Schliesslich haben wir die Tochter (Tatjana Sebben). In diesem schauspielerisch einwandfreien Trio ist sie die bewegendste Kraft. Was allein ihr Gesicht zeigt, wenn sie der Therapeutin zuhört: Die Pubertät ist eine schwere Zeit, nicht nur für die Eltern.
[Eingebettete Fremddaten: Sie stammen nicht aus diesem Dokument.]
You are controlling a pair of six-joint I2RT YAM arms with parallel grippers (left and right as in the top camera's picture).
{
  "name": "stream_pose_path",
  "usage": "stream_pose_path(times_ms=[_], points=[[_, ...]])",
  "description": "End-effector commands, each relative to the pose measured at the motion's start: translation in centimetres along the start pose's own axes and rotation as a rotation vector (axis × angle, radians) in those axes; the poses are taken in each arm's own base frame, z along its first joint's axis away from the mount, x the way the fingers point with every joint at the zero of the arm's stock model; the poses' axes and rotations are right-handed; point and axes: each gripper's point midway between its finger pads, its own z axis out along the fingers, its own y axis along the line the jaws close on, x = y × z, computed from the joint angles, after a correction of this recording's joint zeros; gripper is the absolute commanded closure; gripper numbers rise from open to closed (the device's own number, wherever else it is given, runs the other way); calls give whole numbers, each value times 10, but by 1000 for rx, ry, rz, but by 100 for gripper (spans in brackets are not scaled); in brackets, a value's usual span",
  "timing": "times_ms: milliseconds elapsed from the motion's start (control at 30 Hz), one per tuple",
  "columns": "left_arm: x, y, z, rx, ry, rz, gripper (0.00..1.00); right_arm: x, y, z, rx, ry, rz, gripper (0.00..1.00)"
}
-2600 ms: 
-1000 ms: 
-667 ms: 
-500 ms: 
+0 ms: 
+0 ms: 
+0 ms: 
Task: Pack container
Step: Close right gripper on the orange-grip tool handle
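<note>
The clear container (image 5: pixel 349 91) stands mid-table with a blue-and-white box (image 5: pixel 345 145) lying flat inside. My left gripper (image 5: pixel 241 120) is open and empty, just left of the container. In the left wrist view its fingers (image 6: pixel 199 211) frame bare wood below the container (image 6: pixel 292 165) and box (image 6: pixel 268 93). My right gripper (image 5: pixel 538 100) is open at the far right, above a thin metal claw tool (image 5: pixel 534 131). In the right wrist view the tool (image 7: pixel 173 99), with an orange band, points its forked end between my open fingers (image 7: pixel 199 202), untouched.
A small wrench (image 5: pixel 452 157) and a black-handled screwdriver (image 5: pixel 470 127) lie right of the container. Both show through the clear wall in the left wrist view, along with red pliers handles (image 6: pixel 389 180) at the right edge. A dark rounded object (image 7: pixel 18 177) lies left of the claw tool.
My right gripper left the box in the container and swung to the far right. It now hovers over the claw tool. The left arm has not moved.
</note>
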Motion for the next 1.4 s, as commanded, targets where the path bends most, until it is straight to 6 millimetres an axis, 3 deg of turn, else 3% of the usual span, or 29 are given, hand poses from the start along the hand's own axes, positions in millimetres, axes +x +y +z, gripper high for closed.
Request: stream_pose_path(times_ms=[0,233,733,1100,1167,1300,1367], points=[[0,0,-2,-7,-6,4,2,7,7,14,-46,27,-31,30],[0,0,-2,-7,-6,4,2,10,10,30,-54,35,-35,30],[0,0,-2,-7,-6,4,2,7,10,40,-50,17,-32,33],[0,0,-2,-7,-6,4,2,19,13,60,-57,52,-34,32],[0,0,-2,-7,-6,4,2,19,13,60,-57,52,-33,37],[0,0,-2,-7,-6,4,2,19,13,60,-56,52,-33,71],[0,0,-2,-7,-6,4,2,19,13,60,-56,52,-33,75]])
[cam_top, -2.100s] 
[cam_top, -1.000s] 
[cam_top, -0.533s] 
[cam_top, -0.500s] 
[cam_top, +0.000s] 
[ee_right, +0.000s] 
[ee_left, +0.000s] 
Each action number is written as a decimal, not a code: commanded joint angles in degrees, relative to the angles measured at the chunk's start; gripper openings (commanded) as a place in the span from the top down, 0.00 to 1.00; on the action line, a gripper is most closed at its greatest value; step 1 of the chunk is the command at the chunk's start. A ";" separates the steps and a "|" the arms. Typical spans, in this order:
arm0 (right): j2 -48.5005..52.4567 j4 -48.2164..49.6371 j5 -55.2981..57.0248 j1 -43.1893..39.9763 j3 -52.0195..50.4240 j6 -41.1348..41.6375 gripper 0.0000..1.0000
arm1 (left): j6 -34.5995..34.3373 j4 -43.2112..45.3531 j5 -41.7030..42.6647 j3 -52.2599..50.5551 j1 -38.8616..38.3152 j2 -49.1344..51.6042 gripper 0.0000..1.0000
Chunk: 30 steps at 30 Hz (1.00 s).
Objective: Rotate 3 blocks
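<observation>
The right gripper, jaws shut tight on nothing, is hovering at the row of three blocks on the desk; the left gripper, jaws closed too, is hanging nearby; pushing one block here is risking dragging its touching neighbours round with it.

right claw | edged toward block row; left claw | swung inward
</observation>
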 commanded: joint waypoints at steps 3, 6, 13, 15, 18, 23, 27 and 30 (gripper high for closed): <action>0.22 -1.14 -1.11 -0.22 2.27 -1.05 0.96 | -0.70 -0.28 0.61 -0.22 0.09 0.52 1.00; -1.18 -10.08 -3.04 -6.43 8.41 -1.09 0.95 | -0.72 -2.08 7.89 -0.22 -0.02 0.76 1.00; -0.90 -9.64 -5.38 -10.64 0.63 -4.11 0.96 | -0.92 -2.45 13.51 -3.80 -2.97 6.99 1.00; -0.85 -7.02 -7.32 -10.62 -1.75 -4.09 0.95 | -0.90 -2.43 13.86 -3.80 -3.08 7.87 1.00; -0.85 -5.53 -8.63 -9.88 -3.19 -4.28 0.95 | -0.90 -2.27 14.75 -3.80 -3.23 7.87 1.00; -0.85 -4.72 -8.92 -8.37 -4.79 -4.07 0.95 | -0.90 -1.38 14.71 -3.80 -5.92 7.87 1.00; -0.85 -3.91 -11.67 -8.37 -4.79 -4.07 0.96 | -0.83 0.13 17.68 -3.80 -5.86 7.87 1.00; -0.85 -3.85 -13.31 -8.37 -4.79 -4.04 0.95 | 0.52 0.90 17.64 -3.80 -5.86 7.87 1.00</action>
Und wie sich das Mädchen der Therapeutin (und damit den Zuschauern) öffnet und seinen lebendigen Kern zeigt, gerade da, wo es fürchtet, kein Herz zu haben – da ist die verstörende und verstörte junge Gestalt, die neben sich zu stehen meint, ganz bei sich.

 

So liegt "Ephebiphobia (Angst vor Teenagern)" bei dieser Produktion von Biel-Solothurn schauspielerisch und inszenatorisch in guten Händen. Fürs Publikum kein verlorener Abend. Aber für die Autorin eine vertane Chance.